In the dining room of a small country cottage, a table is set for four. A chequered tablecloth covers a rustic wooden table. Each place holds a cloth placemat under a white plate, with spoon, fork, and a napkin. 

Simple setting for simple fare. Alice looks up as she places a fresh baguette on the table beside a bowl of pasta. The boys enter, carrying a bowl of steaming tomato sauce. 

The smells of cooked tomatoes, garlic, basil and chilli intertwine to fill the air. Alice’s husband, Barry, walks a step behind their son in law, Albert, who is carrying the bowl.

Albert has heard stories from when his wife, their daughter, Emily, was young.
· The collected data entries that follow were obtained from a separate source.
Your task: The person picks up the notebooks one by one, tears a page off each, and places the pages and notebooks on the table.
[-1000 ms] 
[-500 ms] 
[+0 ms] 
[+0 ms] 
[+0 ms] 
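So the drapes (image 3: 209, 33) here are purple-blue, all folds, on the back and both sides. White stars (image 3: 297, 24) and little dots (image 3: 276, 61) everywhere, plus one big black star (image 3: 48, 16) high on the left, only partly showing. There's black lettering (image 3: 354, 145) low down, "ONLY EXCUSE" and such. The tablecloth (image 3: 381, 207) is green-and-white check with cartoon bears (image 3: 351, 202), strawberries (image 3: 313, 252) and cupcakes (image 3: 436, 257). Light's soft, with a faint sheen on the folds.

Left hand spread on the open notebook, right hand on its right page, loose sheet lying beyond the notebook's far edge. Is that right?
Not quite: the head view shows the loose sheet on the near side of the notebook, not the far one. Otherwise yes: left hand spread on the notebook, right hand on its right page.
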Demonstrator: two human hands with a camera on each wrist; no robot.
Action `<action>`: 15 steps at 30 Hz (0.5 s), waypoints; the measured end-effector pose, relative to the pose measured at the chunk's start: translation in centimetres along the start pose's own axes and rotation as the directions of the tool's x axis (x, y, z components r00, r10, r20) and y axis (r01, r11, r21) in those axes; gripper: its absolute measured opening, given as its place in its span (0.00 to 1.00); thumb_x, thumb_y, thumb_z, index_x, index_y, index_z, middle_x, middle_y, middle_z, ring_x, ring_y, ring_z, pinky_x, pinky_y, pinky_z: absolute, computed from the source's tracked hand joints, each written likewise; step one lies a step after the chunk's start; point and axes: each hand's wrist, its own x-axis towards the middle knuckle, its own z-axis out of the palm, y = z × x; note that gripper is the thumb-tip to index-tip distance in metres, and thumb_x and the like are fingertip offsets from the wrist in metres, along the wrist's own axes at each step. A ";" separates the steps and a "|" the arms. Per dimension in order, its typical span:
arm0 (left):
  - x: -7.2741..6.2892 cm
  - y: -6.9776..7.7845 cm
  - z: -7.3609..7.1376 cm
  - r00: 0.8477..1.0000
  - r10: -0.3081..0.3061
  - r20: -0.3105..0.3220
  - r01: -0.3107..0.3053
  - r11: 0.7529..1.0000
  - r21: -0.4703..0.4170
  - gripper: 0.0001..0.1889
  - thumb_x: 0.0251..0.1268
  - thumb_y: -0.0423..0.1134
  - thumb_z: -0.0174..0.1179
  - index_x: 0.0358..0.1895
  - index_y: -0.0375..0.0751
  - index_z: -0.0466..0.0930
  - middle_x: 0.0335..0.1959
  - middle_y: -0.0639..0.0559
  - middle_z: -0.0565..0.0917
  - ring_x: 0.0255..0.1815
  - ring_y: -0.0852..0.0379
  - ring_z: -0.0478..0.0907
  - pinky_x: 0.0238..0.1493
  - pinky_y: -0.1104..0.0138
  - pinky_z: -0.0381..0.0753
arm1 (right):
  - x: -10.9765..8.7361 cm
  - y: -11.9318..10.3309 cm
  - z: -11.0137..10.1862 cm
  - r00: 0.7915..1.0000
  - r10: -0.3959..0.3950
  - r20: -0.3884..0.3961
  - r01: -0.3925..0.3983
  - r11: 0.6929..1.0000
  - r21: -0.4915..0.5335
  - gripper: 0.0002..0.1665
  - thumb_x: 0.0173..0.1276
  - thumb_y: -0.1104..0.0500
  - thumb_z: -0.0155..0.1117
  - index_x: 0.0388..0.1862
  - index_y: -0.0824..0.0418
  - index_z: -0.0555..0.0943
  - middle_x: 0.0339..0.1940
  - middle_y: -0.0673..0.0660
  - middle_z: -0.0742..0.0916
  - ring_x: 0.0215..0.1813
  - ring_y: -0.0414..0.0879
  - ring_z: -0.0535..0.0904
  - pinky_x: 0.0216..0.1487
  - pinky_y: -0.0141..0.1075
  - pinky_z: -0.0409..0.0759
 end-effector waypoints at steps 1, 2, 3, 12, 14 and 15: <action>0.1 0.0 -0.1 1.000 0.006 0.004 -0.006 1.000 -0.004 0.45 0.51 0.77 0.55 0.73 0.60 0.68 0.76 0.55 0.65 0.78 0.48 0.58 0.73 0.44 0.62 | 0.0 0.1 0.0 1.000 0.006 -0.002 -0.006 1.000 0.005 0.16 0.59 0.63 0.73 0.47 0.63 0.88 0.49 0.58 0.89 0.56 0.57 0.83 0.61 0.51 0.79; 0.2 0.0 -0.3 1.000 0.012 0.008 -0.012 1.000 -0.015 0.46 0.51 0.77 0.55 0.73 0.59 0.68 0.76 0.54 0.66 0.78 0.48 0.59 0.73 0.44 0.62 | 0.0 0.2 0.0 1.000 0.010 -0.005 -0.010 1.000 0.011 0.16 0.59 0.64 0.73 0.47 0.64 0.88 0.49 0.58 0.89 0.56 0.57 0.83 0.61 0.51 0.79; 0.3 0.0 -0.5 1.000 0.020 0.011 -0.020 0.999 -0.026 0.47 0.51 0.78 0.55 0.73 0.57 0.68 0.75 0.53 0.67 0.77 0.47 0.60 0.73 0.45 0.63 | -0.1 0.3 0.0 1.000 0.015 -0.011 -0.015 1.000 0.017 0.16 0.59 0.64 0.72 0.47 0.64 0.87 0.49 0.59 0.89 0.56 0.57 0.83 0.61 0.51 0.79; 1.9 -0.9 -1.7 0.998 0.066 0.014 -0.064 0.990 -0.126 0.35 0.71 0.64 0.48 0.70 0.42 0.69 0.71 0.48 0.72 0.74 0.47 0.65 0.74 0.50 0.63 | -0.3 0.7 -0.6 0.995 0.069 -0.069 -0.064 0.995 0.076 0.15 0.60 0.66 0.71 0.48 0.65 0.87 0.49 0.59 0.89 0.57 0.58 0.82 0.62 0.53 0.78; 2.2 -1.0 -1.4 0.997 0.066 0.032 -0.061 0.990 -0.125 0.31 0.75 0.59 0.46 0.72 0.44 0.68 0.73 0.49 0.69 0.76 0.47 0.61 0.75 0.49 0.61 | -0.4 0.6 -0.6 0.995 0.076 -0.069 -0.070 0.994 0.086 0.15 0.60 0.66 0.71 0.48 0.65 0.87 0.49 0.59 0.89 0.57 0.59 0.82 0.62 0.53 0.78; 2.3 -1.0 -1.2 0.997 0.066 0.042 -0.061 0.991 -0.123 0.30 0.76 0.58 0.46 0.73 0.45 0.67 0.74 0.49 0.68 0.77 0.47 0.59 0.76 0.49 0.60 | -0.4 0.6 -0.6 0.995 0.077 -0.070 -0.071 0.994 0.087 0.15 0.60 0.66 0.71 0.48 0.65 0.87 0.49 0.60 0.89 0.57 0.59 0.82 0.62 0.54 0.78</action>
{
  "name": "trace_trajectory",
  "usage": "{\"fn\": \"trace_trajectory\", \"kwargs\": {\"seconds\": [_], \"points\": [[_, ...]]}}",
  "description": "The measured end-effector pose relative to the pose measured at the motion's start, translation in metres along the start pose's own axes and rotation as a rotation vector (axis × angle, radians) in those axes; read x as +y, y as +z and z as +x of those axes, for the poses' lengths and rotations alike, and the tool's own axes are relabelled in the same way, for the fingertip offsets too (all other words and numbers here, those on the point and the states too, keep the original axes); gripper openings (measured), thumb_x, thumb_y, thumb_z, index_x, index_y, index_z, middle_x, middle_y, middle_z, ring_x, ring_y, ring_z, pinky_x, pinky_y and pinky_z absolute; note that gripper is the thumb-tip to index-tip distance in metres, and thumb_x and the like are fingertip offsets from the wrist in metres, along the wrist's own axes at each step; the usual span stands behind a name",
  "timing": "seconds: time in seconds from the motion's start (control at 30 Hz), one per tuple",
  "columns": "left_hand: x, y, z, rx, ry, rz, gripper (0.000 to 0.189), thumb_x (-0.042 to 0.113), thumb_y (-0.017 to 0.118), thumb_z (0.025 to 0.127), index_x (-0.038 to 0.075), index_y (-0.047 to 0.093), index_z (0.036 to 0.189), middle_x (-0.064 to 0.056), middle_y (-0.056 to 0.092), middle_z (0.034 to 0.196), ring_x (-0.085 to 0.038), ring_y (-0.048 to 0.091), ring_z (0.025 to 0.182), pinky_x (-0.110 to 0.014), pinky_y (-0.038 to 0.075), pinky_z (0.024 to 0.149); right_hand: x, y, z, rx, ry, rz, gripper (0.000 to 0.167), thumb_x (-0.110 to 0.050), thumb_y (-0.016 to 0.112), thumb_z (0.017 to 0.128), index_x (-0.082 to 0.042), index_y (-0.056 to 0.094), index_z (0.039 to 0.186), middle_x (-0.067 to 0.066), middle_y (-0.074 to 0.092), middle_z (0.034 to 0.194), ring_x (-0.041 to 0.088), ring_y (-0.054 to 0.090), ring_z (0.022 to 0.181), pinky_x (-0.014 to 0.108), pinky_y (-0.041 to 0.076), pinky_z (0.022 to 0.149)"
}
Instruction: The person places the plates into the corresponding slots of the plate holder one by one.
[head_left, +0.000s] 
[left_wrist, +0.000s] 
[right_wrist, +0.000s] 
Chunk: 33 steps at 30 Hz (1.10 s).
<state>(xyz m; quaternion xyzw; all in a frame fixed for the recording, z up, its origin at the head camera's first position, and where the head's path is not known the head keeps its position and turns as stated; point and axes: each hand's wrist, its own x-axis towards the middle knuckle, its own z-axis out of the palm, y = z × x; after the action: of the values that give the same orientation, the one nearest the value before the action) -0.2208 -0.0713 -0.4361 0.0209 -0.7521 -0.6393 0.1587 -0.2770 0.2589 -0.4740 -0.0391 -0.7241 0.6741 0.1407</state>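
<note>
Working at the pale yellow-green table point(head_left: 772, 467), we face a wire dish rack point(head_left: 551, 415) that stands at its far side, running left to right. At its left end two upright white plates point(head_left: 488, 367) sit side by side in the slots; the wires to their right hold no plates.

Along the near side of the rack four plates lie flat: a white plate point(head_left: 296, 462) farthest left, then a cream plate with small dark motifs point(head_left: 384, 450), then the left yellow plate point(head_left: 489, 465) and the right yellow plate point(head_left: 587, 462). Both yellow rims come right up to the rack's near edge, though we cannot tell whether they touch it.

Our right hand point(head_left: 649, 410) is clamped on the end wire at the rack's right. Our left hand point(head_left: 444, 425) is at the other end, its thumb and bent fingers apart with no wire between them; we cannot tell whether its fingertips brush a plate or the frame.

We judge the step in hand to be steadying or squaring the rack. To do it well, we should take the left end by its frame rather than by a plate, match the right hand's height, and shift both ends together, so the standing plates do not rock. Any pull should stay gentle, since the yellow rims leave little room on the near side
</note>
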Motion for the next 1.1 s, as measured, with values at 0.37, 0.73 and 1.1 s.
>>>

Barry would haze any boy she would bring to meet them, testing them with this, his signature sauce, cooked with fresh ingredients, grown in his garden.

Albert wanted to try his hand.

Alice’s eyes meet Barry’s. A private question and answer, passed between them in a fleeting look Albert doesn’t notice. Evidently Alice is satisfied with the response, her pursed lips relax. She takes a moment, inhaling the familiar scent.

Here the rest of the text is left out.